The anchor of the triangle, however, was the defendant. Gerald McNeese radiated a sinewy, menacing aura. He leaned his forearms on the sill of the prisoners’ dock and laced his fingers. The pose was so perfectly casual, so lazy-cool, you almost forgot there were handcuffs on his wrists. Tall and very thin, the points of McNeese’s clavicles protruded under his shirt. His head was shaved, revealing a lumpy cranium.

At the prisoners’ dock, Max Beck laid his hand on McNeese’s forearm — Fight the power! — but McNeese pulled his arm away.

‘Commonwealth,’ the judge said.

‘Your Honor, this is the man Assistant DA Bob Danziger was preparing to prosecute when he was murdered.’

‘Objection!’

‘Overruled. I want to hear this.’

‘But my client is not charged with killing Bob Danziger! This has nothing to do with Bob Danziger!’

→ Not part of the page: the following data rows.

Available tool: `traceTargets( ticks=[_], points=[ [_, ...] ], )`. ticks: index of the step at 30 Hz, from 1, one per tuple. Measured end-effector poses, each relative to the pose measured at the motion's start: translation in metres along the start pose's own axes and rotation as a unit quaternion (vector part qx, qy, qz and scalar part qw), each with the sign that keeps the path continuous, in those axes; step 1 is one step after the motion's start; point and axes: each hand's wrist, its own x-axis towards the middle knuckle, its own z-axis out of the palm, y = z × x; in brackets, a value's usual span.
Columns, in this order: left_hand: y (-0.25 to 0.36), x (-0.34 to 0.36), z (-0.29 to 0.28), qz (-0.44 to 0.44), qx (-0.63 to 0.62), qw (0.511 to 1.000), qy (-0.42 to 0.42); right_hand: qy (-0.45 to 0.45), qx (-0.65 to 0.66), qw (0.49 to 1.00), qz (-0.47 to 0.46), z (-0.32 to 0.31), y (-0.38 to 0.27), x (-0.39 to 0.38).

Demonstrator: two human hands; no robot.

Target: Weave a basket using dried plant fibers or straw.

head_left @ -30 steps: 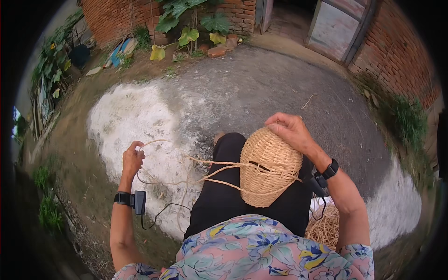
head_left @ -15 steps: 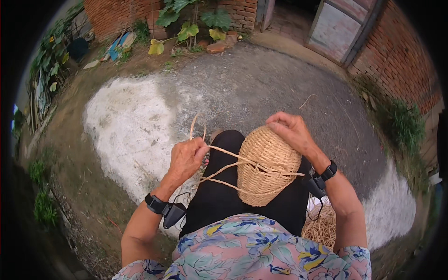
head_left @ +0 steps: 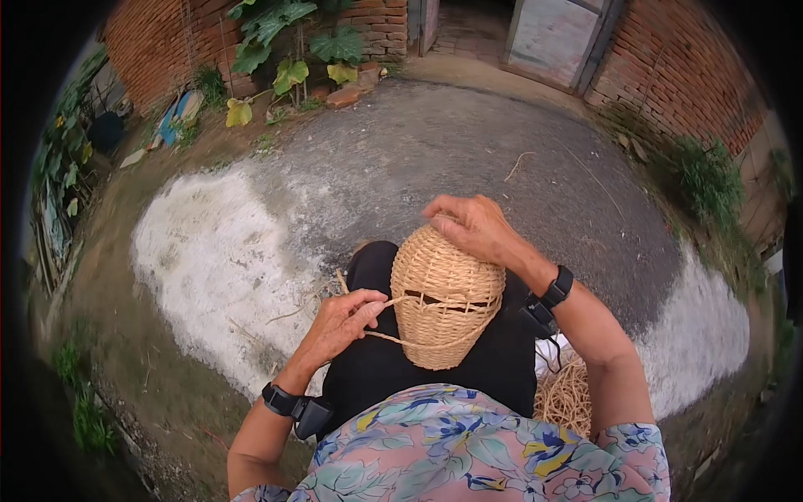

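A pale woven straw basket lies on my black-trousered lap, a dark slit across its middle. My right hand grips the basket's top end, fingers curled over the edge. At the basket's left side, my left hand pinches a twisted straw cord that runs to the slit. Another cord runs from below that hand across the lower part of the basket. Both wrists carry black straps with small dark devices.
A heap of loose straw sits by my right hip. Around me are grey and white-patched ground, brick walls, an open doorway, leafy plants and blue scraps along the wall's foot.
My left hand has moved rightward from out on the left to the basket's side, drawing the cord in. The basket and my right hand appear slightly further left in the view.
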Motion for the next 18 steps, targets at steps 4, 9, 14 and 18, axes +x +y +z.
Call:
traceTargets(
  ticks=[4,9,14,18],
  points=[
    [-0.047,0.015,-0.035,-0.018,-0.035,0.999,-0.033,0.047,0.025,0.998,-0.04,0.009,0.007,-0.002],
    [-0.051,0.033,-0.044,0.002,-0.026,1.0,-0.008,0.055,0.035,0.998,0.009,0.006,-0.002,-0.004],
    [-0.06,0.051,-0.033,0.006,-0.013,1.0,-0.016,0.046,0.028,0.999,0.002,0.006,0.0,-0.003],
    [-0.063,0.032,-0.05,0.005,-0.045,0.999,0.031,0.072,0.08,0.994,-0.01,-0.005,0.0,-0.026]
  ],
)
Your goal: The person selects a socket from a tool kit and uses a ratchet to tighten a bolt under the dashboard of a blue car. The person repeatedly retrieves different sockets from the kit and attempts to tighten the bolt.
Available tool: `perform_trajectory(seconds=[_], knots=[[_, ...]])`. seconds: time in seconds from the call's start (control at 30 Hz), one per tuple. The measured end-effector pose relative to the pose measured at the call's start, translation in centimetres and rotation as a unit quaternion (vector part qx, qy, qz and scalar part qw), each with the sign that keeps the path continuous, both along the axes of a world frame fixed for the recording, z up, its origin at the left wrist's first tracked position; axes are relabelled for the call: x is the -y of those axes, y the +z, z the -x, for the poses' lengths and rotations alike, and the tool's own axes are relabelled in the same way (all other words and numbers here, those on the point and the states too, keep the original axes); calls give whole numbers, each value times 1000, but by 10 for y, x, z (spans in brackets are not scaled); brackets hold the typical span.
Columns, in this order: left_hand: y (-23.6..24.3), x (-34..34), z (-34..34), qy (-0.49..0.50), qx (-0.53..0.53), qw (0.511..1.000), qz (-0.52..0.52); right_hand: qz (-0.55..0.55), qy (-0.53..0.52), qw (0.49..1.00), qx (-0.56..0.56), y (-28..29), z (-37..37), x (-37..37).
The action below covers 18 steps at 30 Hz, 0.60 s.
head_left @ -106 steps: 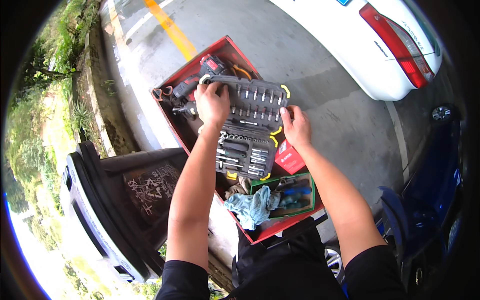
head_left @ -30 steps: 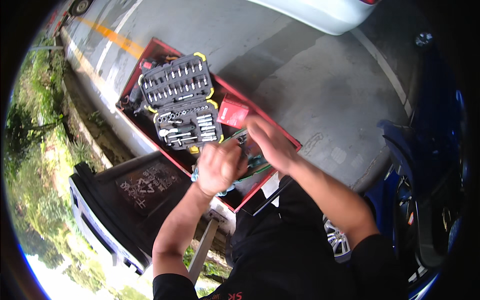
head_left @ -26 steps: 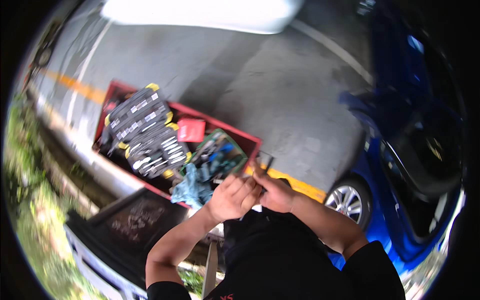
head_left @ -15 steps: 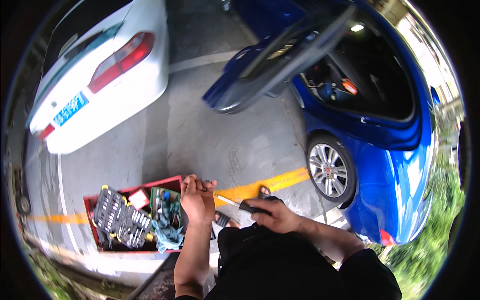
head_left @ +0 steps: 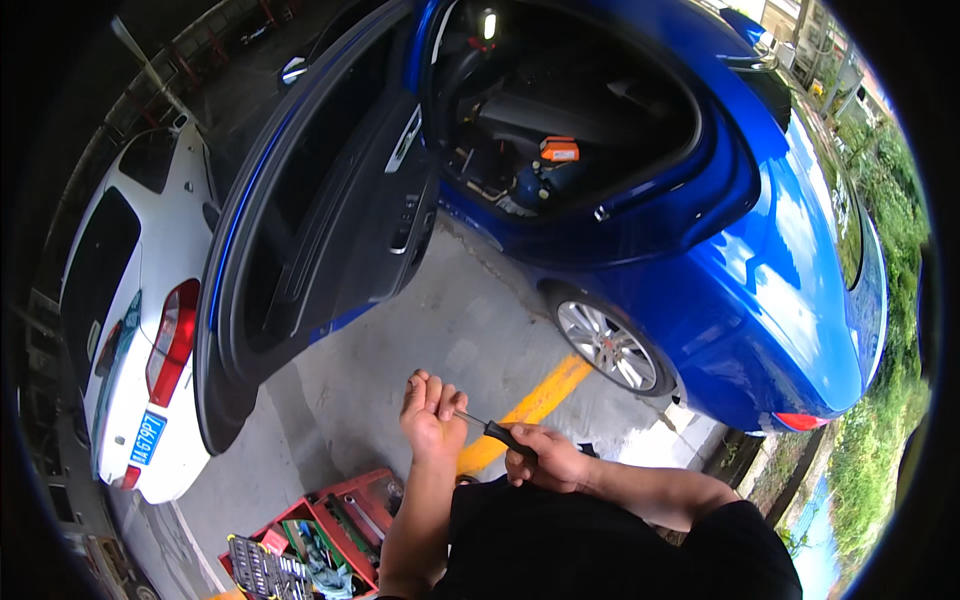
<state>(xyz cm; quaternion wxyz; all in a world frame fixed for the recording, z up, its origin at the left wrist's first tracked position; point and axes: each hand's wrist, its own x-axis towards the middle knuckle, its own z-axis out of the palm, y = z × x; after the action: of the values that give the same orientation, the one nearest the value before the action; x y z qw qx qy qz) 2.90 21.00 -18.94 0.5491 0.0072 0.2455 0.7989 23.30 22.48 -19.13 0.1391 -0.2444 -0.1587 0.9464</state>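
Note:
My right hand (head_left: 553,460) is wrapped round the black handle of a screwdriver (head_left: 505,436). Its thin metal shaft slants up and left to the edge of my left hand (head_left: 433,412). That hand is raised with its fingers curled in. Whether it grips the shaft's tip or some small thing is hidden. Beyond both hands stands a blue car (head_left: 700,310) with its door (head_left: 340,230) wide open. Through the doorway I see an orange box (head_left: 559,149) and a dark blue round object (head_left: 527,187) inside.
By my left forearm, low in the view, a red tool cart (head_left: 362,505) carries a socket set case (head_left: 262,570) and a blue cloth (head_left: 330,580). A white car (head_left: 165,400) is parked at left beyond the open door. A yellow line (head_left: 540,405) crosses the floor near the rear wheel (head_left: 610,345).
My view has turned toward the blue car, so its doorway is nearer and the tool cart sits lower. The screwdriver's shaft, apart from my left hand before, now reaches it.

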Motion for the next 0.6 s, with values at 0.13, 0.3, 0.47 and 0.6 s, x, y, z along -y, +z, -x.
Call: perform_trajectory(seconds=[0.13,0.3,0.47,0.6], knots=[[2,-72,-26,-40,-28,997,56,25,-69,997,3,-3,-13,-43],[-39,-171,-35,-68,-26,983,167,-89,-151,974,144,-7,-2,-121],[-82,-269,-30,-311,-232,905,173,-336,-263,835,348,-10,-21,-224],[-92,-320,-40,-446,-461,767,-32,-381,-289,758,443,7,-43,-276]])
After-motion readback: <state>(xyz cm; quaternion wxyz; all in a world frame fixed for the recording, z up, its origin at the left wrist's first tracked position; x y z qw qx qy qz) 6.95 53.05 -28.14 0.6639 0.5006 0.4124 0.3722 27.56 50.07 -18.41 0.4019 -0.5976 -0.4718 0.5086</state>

The judge flippered his hands, brushing Beck off. ‘I said I’ll hear it.’ Suddenly we were no longer talking about a garden-variety A amp;B. The mention of Danziger’s name changed everything.

The prosecutor continued: ‘The defendant’s gang-’

‘Objection!’

‘Overruled.’

‘But my client is not a member of any gang!’

‘Yes, he is,’ Caroline Kelly assured. ‘And it goes to motive.’

‘Overruled,’ the judge said again.

‘The defendant’s gang, the Mission Posse,’ Kelly said, ‘was anxious that Danziger’s case against this defendant not come to trial. Gerald McNeese is believed to be a close associate of Harold Braxton, the gang’s leader. In the case Mr Danziger was prosecuting, the key witness had gone into hiding, and the Posse could not locate him to… dissuade this witness from testifying.’

‘Objection! Pure speculation.’

‘Overruled. I’ll hear it.’

‘Over the weekend,’ Caroline Kelly said, ‘Mr McNeese — who is known as G-Mac on the street — finally did locate the informant, a man named Raymond Ratleff. The defendant was eager to convince Mr Ratleff not to testify in Mr Danziger’s case. Around midnight on Saturday, the defendant was seen beating Mr Ratleff on Stanwood Street in the Flats, smashing his face against the curbstone at least a half dozen times. According to one observer, it looked like the defendant was driving a nail into the sidewalk with Mr Ratleff’s head. Mr Ratleff suffered broken bones in his face, including a fractured eye socket. He may lose the use of his right eye.’

Gerald McNeese pursed his lips and sniffed disdainfully.

‘Mr Beck?’

‘Your Honor, with all due respect to Ms Kelly, the police have been sweeping through this neighborhood, rousting young African-American men for weeks because of the Danziger case.’

Kelly glared as Beck dropped the firebombs of race and police misconduct, and her stare only darkened as Beck went on.

‘-young black men in this neighborhood have been targeted-’

The prosecutor’s eyes narrowed to a high-noon stare. She seemed to be trying to vaporize poor Max Beck with those lasers.

‘Mr McNeese in particular has been targeted,’ Beck persisted. ‘He certainly has no link to the Danziger murder. That is just a smear against my client. The police have nothing, so they’re conducting a witch hunt.’

The judge groaned. ‘Not the witches, not today’

‘My point is, this is just the kind of hysteria-’

‘Mr Beck, I have a crowded courtroom. We’re not going to do the thing with the witches.’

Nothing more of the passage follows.